Activity
The listing below holds a line with "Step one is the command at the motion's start" and a later line with "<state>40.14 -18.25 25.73". Write out those two lines and every line between them, exactly, and nothing else.

==== Material supplied ====

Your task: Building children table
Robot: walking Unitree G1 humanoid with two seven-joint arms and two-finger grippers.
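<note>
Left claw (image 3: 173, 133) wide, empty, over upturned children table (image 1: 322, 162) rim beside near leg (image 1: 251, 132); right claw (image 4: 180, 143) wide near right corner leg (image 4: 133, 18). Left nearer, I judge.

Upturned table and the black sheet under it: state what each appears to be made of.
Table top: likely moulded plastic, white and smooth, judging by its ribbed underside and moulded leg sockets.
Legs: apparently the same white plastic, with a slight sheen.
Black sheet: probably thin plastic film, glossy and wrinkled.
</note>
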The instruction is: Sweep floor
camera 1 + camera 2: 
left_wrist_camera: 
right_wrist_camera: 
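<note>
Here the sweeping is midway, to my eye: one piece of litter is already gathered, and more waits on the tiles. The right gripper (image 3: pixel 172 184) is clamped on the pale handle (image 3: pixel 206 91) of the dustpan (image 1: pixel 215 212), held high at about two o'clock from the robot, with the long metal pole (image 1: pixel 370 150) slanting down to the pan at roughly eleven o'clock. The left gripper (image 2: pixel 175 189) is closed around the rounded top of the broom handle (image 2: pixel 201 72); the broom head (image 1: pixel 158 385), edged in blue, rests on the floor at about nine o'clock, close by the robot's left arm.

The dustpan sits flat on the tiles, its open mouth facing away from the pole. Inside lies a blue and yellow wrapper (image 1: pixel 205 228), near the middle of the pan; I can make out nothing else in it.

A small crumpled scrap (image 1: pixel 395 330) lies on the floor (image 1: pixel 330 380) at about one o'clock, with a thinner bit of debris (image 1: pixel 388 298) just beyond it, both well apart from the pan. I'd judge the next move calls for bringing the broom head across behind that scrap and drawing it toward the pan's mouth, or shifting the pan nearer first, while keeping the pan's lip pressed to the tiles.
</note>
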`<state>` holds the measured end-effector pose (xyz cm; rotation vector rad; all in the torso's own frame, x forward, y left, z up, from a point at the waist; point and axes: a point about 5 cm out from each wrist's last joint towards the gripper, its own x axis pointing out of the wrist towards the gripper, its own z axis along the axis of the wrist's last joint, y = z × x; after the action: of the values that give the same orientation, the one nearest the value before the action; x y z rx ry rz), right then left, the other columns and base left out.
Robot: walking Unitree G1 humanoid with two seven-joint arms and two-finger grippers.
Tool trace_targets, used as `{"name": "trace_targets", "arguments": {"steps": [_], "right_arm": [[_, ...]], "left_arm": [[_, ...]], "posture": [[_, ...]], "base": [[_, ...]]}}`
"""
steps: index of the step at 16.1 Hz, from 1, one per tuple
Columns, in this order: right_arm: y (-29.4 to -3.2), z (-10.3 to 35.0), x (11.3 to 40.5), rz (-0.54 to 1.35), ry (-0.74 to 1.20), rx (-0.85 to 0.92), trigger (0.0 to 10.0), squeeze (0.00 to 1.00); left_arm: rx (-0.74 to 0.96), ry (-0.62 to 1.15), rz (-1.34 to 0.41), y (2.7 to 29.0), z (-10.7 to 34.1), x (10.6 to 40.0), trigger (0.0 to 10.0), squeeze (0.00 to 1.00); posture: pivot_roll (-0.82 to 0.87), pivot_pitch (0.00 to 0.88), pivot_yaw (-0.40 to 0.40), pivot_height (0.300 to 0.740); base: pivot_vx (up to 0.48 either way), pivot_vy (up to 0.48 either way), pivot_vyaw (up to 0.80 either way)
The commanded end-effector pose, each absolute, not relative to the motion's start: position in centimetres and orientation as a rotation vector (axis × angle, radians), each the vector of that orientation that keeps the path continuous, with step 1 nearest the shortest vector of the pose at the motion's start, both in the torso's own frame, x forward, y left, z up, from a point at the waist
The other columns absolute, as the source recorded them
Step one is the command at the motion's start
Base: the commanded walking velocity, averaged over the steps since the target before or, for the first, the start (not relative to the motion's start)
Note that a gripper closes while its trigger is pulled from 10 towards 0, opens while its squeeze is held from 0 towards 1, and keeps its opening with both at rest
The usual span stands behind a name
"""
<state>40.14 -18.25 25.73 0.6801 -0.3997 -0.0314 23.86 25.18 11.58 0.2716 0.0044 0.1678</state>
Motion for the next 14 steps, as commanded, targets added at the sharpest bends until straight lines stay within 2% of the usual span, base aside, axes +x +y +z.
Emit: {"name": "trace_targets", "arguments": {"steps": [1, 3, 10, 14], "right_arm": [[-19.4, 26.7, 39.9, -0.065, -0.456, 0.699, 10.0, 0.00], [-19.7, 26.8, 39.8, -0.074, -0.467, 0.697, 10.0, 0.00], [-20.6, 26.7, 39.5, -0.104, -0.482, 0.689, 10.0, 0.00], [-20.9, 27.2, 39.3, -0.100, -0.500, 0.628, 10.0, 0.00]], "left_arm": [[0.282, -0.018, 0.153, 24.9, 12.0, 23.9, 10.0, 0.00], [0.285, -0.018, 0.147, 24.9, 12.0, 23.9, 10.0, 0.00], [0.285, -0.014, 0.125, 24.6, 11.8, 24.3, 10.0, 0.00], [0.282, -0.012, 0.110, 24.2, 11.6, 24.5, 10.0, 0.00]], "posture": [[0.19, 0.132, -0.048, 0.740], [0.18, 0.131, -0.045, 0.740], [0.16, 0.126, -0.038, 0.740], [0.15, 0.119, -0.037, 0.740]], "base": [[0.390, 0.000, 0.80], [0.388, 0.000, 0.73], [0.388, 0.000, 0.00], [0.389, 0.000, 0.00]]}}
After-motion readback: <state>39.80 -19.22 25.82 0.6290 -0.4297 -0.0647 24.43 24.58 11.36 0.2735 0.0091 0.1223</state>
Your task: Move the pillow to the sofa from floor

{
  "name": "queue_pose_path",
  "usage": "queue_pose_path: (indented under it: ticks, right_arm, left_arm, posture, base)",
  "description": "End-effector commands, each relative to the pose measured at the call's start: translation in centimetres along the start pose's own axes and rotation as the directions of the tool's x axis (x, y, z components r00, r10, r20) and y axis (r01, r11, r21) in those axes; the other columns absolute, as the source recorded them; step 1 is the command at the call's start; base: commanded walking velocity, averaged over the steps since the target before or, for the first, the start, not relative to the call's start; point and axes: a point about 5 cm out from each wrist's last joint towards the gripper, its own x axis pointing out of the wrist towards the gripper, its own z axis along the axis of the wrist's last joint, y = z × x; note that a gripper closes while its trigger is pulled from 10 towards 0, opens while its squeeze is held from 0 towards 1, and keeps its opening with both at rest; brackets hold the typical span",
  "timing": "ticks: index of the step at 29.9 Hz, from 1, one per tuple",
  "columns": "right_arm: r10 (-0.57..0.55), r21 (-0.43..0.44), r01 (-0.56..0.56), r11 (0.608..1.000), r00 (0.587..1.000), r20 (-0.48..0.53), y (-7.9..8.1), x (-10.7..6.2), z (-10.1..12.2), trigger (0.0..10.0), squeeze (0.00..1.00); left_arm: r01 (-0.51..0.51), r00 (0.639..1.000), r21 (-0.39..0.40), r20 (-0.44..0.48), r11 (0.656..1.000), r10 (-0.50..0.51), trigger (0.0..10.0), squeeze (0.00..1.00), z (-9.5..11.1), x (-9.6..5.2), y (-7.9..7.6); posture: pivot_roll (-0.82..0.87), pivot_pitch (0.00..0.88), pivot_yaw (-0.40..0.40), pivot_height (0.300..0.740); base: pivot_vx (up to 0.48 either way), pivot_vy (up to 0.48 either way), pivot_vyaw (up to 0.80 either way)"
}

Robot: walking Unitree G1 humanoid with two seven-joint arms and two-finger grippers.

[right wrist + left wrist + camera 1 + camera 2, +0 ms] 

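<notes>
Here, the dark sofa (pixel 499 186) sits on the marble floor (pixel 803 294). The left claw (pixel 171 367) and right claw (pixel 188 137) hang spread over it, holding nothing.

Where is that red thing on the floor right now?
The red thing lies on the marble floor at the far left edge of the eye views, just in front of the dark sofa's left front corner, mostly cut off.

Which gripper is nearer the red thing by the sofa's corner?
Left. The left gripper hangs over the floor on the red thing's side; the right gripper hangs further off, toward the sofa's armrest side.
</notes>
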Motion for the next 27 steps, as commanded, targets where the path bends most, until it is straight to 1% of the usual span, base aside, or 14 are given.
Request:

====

Task result
Step one is the command at the motion's start
Base: the commanded walking velocity, averaged over the steps since the target before or, for the first, the start (not relative to the motion's start)
Note that a gripper closes while its trigger is pulled from 10 towards 0, opens while its squeeze is held from 0 towards 1, and keeps its opening with both at rest
The usual span stands behind a name
"""
<state>40.14 -18.25 25.73 0.6801 -0.3997 -0.0314 23.86 25.18 11.58 0.2716 0.0044 0.1678</state>

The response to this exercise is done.